When it comes to the barriers to accessing mental health in the Philippines, Felisario notes how many Filipinos view therapy as something that is rather serious and is only aimed at understanding peoples’ mental disorders. Many would instead prefer to go to their friend or family. “And I said, ‘Oh, if we designed something, approached something that is very homey, that is like a family, like a friend, then it would encourage people to access psychological services,’ said the doctor. “And that’s how it came to be, and that has been the culture of Rainbow, that’s been the signature of Rainbow.”
”What I’m also very grateful for nowadays is that parents are more conscious, more observant of their children,” Fernando points out in comparison to how parents would deal with their children in the past. “If the parent was not able to observe it, they’re also better able to listen,” she says as she emphasizes the importance of listening to your child, and asking them how they’re feeling.
Before starting the interview, I asked Dr. Felisario about how his day went. He told me that although he described his day as “hectic” because of his work, he shared how the progress he made with his clients gave him a sense of satisfaction. For the doctor, his work in Rainbow Playroom is more than just a job; he doesn’t even see his work for the clinic as a job. He calls his work a “vocation.”

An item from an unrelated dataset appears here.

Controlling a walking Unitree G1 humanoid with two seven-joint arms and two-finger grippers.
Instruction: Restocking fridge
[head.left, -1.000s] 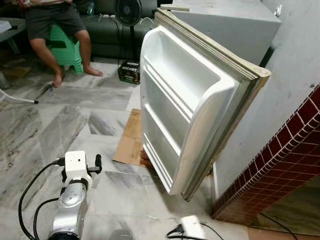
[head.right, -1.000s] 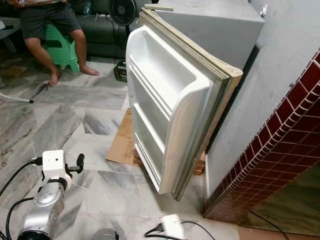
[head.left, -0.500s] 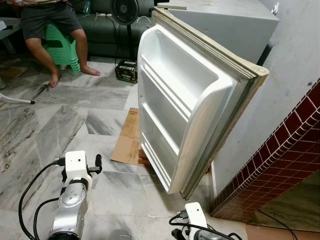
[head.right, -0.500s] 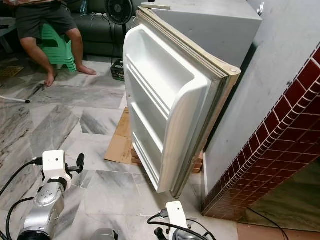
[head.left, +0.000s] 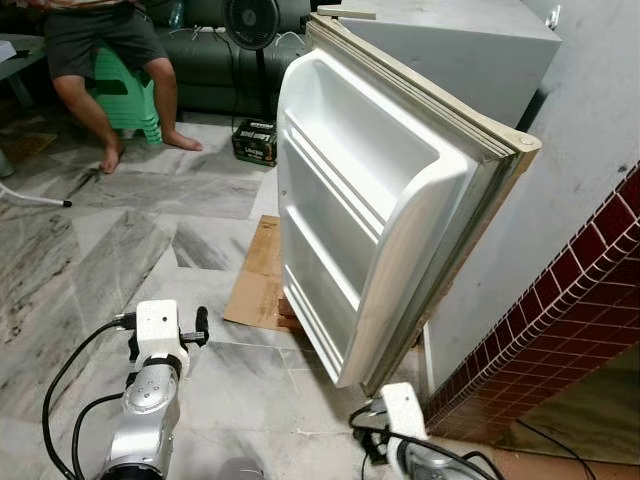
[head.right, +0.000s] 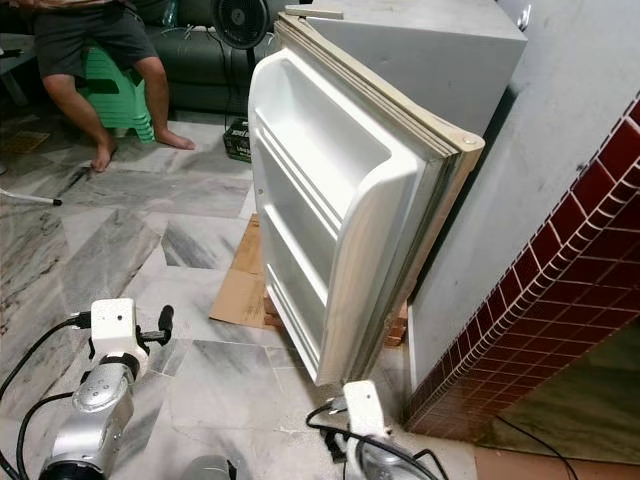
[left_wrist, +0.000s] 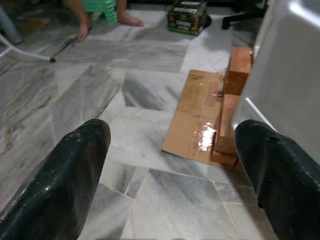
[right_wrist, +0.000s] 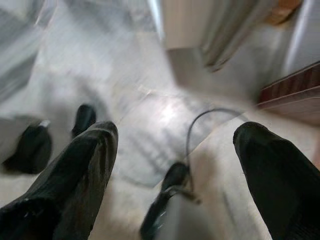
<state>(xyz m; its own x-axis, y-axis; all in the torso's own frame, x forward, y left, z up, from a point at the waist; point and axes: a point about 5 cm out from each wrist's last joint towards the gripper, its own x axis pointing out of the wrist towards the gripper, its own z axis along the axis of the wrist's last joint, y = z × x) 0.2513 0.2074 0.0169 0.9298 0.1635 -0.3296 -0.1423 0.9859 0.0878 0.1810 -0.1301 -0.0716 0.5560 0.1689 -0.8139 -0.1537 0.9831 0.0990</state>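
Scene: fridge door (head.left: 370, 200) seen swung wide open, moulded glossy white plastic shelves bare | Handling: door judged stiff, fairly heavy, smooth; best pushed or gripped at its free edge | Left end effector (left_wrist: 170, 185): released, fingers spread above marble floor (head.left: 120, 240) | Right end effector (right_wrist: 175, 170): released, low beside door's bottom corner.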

“Being a psychologist, being a mental health professional: it’s not an 8 to 5 job,” Felisario shares, “You’ll always go beyond. You have to be very, very interested [in] the person’s story. You are sharing the space with this person, where the story [and] all the emotions are unfolding.”
The privilege of being able to hear other people’s lives, coupled with the responsibility to help them, gives Felisario the motivation to learn more about the human mind and explore ways to understand and support the clinic’s clients. “It’s a relationship.”
His clients’ journeys vary in scope, depth, and circumstances, all are certainly challenging in their own right. But what makes his work worthwhile are those “moments in the clinic.” With moments like him listening to his clients’ realization of who they are and growing from those experiences of pain and trauma, he feels that he “made the right choice” in choosing a career in clinical psychology.
When the doctor talked about the enjoyment he gets from his work, he told me how those moments in the clinic are kind of like his answers to the question Billie Eilish asks in the song “What Was I Made For?”
“Every time I get to observe, especially listen to individuals who are experiencing the feeling of recovery, it’s just blissful, it’s euphoric, it’s so meaningful. It’s like the song, this is what I’m made for.
“I have an answer to the song. This is what I’m made for. It’s very fulfilling.”